Dataset entries

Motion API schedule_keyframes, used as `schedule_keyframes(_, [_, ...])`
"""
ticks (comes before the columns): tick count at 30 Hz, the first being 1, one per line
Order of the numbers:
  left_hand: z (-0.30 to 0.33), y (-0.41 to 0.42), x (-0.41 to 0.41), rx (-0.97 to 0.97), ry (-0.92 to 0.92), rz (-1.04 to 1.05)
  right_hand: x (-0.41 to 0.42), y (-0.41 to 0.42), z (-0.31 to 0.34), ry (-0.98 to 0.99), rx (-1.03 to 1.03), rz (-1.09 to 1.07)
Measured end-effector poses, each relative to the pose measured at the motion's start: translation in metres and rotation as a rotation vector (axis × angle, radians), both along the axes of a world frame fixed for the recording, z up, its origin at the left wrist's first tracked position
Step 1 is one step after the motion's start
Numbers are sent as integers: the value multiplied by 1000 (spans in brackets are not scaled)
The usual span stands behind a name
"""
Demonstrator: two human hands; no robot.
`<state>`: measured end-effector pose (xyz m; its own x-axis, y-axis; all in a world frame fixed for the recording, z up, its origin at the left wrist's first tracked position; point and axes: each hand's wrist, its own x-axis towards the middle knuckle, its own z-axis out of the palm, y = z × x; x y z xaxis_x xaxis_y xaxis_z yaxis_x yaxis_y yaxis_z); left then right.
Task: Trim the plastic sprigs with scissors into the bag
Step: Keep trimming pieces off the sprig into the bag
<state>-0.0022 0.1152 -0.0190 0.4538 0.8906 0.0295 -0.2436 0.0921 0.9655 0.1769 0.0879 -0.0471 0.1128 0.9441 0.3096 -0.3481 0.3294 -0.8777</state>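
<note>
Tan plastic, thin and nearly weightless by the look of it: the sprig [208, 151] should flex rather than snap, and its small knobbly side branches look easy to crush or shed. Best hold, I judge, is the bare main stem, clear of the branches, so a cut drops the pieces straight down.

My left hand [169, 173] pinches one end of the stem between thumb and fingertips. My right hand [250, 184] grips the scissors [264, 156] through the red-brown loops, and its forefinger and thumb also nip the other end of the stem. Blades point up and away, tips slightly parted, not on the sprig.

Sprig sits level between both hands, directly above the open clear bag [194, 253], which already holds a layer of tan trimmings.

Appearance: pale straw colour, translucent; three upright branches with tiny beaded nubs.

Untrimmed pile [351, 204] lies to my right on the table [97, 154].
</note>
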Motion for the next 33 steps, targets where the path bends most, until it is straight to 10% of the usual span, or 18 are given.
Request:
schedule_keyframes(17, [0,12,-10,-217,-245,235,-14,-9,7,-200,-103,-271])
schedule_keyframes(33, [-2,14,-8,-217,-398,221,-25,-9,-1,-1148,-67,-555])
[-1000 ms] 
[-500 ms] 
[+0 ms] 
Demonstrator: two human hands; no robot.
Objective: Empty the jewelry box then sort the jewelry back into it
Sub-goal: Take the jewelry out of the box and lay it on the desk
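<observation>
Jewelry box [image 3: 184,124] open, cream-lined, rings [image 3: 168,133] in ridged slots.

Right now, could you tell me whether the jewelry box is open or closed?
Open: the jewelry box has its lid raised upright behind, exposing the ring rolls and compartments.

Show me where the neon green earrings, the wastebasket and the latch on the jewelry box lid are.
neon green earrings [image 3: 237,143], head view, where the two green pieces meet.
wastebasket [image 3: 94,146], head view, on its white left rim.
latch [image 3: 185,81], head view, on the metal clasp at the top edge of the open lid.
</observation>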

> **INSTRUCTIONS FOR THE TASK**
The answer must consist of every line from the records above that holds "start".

> **YOUR SOLUTION**
Measured end-effector poses, each relative to the pose measured at the motion's start: translation in metres and rotation as a rotation vector (axis × angle, radians), both along the axes of a world frame fixed for the recording, z up, its origin at the left wrist's first tracked position
Step 1 is one step after the motion's start

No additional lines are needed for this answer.